Echoing Schauer, Esposito says that in boom times, future value estimates tend to get skewed. “The basics of equipment management have traditionally been to evaluate residuals on a ‘normalized’ basis, because we’re estimating future value,” she says. “This gets harder when a particular market is booming, because recent secondary market information used in research is skewed higher.”

“It is critical to price residuals to normalized historical resale values,” adds Grace. “Every industry experiences cyclicality. Markets heat up and they cool off. So do values for equipment. As lessors, we can price residuals assuming equipment values will continue to increase or experience volatility.

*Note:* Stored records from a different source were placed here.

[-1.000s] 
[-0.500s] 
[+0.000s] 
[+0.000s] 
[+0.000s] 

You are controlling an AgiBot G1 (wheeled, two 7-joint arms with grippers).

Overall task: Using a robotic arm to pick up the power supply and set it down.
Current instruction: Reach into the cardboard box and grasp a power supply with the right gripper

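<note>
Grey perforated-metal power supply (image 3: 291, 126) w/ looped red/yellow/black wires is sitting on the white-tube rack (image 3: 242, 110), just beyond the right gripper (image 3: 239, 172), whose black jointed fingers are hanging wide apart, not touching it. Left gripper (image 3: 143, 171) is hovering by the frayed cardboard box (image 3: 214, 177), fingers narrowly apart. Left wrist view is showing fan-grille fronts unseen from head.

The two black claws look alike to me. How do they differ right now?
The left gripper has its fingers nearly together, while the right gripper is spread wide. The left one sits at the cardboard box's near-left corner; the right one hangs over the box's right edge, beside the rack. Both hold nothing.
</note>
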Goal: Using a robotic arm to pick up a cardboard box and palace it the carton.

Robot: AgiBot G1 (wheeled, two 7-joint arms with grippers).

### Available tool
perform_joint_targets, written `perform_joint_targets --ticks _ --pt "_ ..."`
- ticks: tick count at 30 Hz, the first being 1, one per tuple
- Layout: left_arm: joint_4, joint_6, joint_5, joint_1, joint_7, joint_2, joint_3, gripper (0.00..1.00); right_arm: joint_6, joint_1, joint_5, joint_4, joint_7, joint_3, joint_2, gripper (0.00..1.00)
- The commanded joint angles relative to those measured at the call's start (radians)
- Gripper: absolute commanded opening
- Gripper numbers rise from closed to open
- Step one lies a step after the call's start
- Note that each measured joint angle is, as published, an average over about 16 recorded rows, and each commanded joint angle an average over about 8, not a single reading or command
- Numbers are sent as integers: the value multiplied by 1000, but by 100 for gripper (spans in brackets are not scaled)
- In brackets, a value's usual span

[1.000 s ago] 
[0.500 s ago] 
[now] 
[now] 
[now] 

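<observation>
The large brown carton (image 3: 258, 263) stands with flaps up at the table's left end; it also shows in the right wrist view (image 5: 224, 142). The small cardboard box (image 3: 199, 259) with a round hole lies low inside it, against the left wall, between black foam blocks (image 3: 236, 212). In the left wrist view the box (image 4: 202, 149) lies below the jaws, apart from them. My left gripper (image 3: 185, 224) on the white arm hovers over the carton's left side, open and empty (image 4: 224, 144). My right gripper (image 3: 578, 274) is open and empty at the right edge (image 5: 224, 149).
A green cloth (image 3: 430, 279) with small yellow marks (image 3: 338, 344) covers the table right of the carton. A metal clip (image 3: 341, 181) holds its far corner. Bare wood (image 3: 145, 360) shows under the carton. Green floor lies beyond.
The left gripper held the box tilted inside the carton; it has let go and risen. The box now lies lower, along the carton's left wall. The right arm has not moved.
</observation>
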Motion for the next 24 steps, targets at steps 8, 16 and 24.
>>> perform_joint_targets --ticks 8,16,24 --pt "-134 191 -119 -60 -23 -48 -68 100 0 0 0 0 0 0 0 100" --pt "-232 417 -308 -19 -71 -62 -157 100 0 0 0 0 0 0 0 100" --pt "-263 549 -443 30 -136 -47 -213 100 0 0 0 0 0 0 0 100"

Equipment managers should fully understand the equipment’s market dynamics.”

We couldn’t end our discussion without asking our participants to opine on what sectors are poised to rebound first in 2010. Almost across the board the one industry that everyone saw as having potential is healthcare; and on the flip side, just about everyone saw the trucking industry as the sector that will lag the longest.

For her part, Esposito points to information technology — particularly anything medical related — as an area to watch. “Mid-sized companies are starting to use cloud computing and other firmware-based equipment that can multiply network capacity using the same number of servers,” she says. “If the healthcare bill passes, large amounts of firmware, enterprise servers, workstations and auxiliary computer equipment will be needed to administer a national patient database.”

Cooper agrees: “With healthcare a huge national topic one would expect that segment to continue to be a hot spot of activity,” he says.

“Manufacturing assets should be the first to begin experiencing a recovery in 2010,” says Grace. “Companies will need to increase production capacity as consumers begin consuming more goods.”

At the other end of the spectrum, both Grace and Esposito say transportation — particularly trucking — will be one of the last sectors to recover from the recession. “The demand for corporate aircraft, rail, and trucks and trailers will take some time as historically high used inventory balances will take some time to burn off,” Grace says.

Grace says in the aftermath of the worst recession in half a century, the leasing industry needs to examine the vital role equipment managers play in keeping the leasing industry strong and viable.

“Equipment management is at the crossroads of its importance within a leasing company,” says Grace, echoing the ELFA convention theme. “Given the incredibly challenging economic times and the critical nature of leading the leasing company into the future, there’s never been a more critical time for equipment management to provide its leadership to the company. Equipment management must step up to make sure the processes employed are best practices, the new business is quality and essential to its clients and must position the company for success in the right markets for the long term.”


Christopher Moraff is associate editor of the Monitor.